Breaking the Silicon Straitjacket: How Huawei and SMIC Are Rewriting China's AI Chip Future
The U.S. export control regime has long functioned as a digital Maginot Line, aiming to stifle China's ambitions in advanced semiconductors. Yet, as Huawei's HiSilicon and SMIC (Semiconductor Manufacturing International Corporation) accelerate their march toward 5nm AI chip self-reliance, the cracks in this strategy are widening. Their progress—driven by the Ascend 910C GPU and SMIC's DUV-based 5nm manufacturing—doesn't just erode U.S. leverage; it creates a compelling investment narrative in Chinese tech equities.
The Dual-Pronged Assault on U.S. Export Controls
1. The Ascend 910C: A Direct NVIDIA Challenger
Huawei's Ascend 910C AI chip, fabricated by SMIC using a 5nm process, is designed to rival NVIDIA's A100 GPU. While the 910C's raw performance lags slightly behind its U.S. counterpart, its strategic value lies in self-reliance. By domesticating AI infrastructure, China reduces its vulnerability to U.S. sanctions and supply chain shocks.
The chip's adoption in hyperscale data centers (e.g., Alibaba Cloud, Tencent Cloud) signals a shift: China's AI industry is no longer held hostage by NVIDIA's dominance.
2. SMIC's 5nm Manufacturing: Costly but Strategic
Despite U.S. and Dutch restrictions on EUV lithography, SMIC has leveraged stockpiled DUV equipment and advanced patterning techniques (like self-aligned quadruple patterning, SAQP) to mass-produce 5nm chips. While yields remain one-third of TSMC's levels, and costs are 50% higher, this is a calculated trade-off.
*SMIC's valuation reflects its role as a geopolitical play, not just a pure-play foundry.
The strategic rationale is clear:
- Subsidized Breakthroughs: Chinese policymakers are willing to absorb short-term inefficiencies to secure long-term autonomy.
- Technology Leapfrogging: SMIC's 5nm process, while imperfect, enables HiSilicon to iterate on AI chip designs without foreign bottlenecks.
The EUV Wildcard: Q3 2025's Make-or-Break Moment
The true test comes this autumn. SMIC and Huawei's partner, SiCarrier, are reportedly set to trial a domestically produced EUV lithography machine using laser-induced discharge plasma (LDP). If successful, this could:
- Halve production costs by eliminating the need for multi-patterning.
- Boost yields to competitive levels, potentially making 5nm chips commercially viable.
*A successful EUV trial could narrow this gap by 30–40% by 2026.
The geopolitical stakes are immense. A working LDP system would destabilize ASML's EUV monopoly, which currently underpins U.S. export control efficacy.

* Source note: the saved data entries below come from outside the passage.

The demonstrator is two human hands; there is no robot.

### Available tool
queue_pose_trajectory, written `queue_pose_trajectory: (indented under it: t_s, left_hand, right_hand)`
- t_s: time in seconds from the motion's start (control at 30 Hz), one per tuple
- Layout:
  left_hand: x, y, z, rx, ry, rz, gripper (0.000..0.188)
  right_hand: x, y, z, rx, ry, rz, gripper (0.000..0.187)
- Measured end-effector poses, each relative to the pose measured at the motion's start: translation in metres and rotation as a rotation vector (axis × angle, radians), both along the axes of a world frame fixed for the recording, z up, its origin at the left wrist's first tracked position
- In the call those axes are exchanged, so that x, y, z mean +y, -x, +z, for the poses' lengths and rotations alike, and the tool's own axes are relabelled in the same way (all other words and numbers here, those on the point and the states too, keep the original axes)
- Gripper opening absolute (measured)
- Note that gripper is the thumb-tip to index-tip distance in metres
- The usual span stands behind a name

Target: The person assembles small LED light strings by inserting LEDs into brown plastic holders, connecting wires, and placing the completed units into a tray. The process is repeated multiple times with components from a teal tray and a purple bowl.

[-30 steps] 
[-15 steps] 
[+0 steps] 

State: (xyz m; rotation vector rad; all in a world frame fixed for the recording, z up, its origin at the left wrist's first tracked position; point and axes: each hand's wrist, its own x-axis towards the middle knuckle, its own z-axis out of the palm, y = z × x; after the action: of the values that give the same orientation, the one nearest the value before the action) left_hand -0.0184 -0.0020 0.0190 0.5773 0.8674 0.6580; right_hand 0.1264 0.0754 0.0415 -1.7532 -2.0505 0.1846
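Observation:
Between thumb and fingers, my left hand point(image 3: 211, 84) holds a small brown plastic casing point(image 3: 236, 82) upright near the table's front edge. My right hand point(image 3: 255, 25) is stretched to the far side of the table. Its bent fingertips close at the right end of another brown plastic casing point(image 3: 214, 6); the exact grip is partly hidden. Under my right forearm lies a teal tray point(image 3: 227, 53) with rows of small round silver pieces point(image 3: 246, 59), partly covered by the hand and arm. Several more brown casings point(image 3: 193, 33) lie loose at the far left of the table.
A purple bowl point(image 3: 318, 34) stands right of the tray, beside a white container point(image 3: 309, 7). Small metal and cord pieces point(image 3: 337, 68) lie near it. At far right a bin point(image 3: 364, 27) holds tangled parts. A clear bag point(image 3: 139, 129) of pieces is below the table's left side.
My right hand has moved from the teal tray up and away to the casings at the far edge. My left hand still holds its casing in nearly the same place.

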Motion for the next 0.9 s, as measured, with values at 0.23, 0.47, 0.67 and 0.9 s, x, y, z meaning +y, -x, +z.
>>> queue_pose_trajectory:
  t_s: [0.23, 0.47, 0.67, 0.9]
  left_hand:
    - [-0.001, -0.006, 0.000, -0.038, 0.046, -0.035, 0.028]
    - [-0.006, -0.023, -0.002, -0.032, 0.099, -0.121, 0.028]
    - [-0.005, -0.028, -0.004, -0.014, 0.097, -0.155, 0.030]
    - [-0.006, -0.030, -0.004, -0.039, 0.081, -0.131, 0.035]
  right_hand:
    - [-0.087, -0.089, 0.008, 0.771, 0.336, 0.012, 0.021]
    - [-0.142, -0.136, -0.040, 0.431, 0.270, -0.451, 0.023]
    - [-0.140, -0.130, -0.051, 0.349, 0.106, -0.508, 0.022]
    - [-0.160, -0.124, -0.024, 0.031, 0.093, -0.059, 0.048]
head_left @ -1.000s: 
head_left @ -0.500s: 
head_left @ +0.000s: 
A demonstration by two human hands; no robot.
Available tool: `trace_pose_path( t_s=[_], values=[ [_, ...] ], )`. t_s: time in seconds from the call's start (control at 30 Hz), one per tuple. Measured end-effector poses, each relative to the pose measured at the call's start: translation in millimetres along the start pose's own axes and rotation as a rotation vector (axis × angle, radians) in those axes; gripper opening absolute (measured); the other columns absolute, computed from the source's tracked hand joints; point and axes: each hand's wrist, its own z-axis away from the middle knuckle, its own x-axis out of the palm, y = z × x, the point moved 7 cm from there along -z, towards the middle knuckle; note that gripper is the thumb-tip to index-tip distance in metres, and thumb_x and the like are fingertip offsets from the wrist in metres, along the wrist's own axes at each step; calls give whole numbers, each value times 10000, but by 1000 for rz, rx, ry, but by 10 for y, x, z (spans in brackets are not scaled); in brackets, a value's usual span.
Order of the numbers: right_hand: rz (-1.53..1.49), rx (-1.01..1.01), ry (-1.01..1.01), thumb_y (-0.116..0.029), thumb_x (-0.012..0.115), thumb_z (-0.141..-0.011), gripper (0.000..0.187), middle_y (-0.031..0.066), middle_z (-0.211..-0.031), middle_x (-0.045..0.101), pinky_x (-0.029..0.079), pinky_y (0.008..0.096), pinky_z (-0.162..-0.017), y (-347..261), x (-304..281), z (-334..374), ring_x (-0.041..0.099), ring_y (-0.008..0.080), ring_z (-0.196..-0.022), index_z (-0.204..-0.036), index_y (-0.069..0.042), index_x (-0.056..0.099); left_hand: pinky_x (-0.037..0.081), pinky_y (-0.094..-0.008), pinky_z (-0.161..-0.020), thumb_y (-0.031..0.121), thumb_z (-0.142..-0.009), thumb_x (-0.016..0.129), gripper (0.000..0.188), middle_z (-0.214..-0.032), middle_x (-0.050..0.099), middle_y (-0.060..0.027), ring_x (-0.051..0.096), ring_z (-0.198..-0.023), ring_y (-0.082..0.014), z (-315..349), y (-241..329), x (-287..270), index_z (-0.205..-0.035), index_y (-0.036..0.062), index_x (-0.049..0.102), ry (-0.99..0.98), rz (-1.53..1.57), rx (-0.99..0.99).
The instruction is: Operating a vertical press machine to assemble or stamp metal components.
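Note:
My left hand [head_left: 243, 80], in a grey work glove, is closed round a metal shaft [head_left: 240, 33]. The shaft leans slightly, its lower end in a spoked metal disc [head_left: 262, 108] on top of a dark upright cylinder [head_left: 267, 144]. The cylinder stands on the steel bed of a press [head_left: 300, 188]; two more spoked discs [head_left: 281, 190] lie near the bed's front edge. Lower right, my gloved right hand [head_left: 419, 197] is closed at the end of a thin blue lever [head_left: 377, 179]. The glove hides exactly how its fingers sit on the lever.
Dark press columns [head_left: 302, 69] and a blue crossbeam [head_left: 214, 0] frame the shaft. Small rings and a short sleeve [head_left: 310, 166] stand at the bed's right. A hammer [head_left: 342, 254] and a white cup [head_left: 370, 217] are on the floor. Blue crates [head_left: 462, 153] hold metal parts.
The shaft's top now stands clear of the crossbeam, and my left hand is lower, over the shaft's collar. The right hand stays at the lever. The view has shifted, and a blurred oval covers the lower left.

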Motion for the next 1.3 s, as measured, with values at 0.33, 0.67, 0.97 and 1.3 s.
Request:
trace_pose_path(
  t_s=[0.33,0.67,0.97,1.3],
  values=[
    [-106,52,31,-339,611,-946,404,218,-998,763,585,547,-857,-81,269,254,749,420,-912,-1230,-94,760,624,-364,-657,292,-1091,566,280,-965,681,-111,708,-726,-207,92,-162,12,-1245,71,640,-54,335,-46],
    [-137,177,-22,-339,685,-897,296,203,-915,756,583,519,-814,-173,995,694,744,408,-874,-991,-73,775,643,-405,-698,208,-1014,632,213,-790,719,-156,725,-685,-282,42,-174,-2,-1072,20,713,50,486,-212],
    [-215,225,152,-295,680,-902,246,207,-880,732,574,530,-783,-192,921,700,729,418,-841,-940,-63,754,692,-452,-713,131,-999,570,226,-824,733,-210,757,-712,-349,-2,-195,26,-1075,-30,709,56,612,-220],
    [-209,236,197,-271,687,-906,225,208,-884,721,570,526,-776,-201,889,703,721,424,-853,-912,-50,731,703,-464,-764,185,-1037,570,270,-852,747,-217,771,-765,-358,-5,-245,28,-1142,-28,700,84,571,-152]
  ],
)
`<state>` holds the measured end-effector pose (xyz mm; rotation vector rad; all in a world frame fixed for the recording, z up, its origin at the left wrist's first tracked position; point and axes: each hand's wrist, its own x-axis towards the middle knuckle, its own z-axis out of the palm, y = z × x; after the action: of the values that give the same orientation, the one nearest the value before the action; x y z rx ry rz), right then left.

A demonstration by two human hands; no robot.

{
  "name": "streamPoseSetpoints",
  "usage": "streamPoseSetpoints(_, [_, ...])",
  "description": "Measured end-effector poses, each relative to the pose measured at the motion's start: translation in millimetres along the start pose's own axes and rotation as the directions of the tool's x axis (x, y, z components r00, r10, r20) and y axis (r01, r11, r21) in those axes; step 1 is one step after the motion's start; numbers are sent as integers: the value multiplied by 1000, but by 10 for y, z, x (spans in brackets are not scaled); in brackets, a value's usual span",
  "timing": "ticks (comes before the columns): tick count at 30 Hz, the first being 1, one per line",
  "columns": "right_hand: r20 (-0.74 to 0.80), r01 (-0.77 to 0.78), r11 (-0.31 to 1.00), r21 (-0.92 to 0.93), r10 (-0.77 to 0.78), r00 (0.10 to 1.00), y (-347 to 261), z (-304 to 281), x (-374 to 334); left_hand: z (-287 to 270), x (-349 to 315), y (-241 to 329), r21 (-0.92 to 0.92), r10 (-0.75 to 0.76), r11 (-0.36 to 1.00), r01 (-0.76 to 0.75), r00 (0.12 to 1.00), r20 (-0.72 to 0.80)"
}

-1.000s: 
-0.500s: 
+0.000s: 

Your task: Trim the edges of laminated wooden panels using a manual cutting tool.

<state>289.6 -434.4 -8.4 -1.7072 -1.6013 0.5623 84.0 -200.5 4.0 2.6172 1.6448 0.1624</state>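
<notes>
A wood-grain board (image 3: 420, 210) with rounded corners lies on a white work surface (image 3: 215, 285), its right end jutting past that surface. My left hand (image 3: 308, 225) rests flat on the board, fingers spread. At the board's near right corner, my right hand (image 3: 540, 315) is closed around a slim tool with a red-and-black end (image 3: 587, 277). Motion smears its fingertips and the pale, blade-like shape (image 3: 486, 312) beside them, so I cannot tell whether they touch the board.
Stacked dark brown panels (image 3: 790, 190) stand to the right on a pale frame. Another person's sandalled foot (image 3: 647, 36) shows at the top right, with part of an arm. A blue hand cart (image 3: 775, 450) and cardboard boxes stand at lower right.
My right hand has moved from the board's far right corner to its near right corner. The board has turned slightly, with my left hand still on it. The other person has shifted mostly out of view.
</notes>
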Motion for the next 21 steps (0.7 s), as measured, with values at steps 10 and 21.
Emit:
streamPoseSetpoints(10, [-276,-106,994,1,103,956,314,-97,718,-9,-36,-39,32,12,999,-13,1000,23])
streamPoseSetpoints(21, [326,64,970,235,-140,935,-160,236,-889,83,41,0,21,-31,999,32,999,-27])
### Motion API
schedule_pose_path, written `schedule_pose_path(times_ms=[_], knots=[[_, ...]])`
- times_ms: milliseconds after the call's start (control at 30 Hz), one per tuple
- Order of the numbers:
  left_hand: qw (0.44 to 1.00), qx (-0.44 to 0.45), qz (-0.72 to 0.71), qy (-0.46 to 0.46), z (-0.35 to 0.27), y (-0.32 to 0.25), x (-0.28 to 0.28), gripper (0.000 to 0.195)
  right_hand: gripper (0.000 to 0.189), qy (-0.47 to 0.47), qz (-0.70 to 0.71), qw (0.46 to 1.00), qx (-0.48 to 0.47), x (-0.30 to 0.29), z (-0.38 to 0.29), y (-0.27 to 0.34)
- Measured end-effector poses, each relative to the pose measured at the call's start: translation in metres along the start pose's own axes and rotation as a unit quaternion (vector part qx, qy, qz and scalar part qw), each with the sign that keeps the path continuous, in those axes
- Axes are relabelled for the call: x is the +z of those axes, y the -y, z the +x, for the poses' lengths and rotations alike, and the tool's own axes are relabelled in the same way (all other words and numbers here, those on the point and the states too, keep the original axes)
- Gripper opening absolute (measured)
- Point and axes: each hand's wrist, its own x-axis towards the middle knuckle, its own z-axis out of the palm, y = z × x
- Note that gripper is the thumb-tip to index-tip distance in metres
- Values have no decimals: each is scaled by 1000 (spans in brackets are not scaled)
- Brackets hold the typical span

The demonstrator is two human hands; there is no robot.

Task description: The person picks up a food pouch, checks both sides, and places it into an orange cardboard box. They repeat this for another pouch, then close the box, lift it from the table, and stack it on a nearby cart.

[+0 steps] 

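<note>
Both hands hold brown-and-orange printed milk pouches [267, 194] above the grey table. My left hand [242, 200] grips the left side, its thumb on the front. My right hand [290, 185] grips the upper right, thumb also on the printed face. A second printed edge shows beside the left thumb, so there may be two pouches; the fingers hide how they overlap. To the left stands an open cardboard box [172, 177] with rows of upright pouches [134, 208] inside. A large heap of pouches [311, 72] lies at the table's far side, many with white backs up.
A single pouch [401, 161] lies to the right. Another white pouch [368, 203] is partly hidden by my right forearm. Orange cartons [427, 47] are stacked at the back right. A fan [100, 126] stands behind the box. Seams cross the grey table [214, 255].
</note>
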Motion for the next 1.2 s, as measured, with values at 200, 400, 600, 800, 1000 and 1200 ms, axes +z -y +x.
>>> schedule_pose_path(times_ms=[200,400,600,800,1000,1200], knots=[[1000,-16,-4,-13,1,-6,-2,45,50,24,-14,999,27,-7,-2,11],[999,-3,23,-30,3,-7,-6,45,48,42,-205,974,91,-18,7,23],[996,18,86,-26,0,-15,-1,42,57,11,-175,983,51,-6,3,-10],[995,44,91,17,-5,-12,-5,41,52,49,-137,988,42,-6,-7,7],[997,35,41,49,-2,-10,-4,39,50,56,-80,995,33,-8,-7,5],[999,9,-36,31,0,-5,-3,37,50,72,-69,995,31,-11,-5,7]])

Why This Is an Investment Grade Risk
Bearish skeptics cite SMIC's 27% year-over-year revenue growth in 2024 as a mirage, arguing that high costs and low yields make its 5nm process economically unviable. But this misses the broader picture:
The Market Isn't Just About Profitability—It's About Sovereignty
- AI Infrastructure Demand: China's AI spending is projected to hit $170 billion by 2027, with 60% allocated to domestic chip solutions post-U.S. sanctions.
- Supply Chain Diversification: Companies like BaiduBIDU-- and JDJD--.com are already shifting to HiSilicon-based AI clusters, creating a self-reinforcing ecosystem.
Investment Thesis
- SMIC (00981.HK): A core holding for exposure to China's semiconductor ambitions. While profitability is distant, its foundry utilization rate of 85.6% (Q4 2024) suggests strong demand.
- SiCarrier (subsidiary of Huawei's supply chain): A speculative play on EUV breakthroughs; its LDP technology could unlock a $10 billion domestic lithography market.
- HiSilicon (indirectly via Huawei): The AI chip designer's valuation is tied to its ability to outpace NVIDIA's A100 in energy efficiency—a key metric for data center operators.
Risks and Reckoning
- Technical Hurdles: LDP's current power output (50–100W vs. the 250W needed for commercial viability) and component bottlenecks (e.g., multilayer mirrors) remain unresolved.
- Geopolitical Blowback: U.S. could ramp up sanctions on EUV-related materials, though China's progress has already diluted the impact of existing curbs.
Final Verdict: Buy the Fracture, Not the Chip
The U.S. semiconductor embargo is akin to a dam holding back a rising tide. Huawei and SMIC's advances—flawed but functional—prove that China will find a way around the barriers. For investors, the question isn't whether these firms will hit all their targets, but whether the strategic necessity of AI self-reliance justifies owning their stocks.
In a world where supply chains are weaponized, betting on the winners of the tech cold war isn't just about profit—it's about backing the architects of a new digital order.
Disclosure: This article reflects analysis of public information and is not financial advice. Readers should consult with a licensed professional before making investment decisions.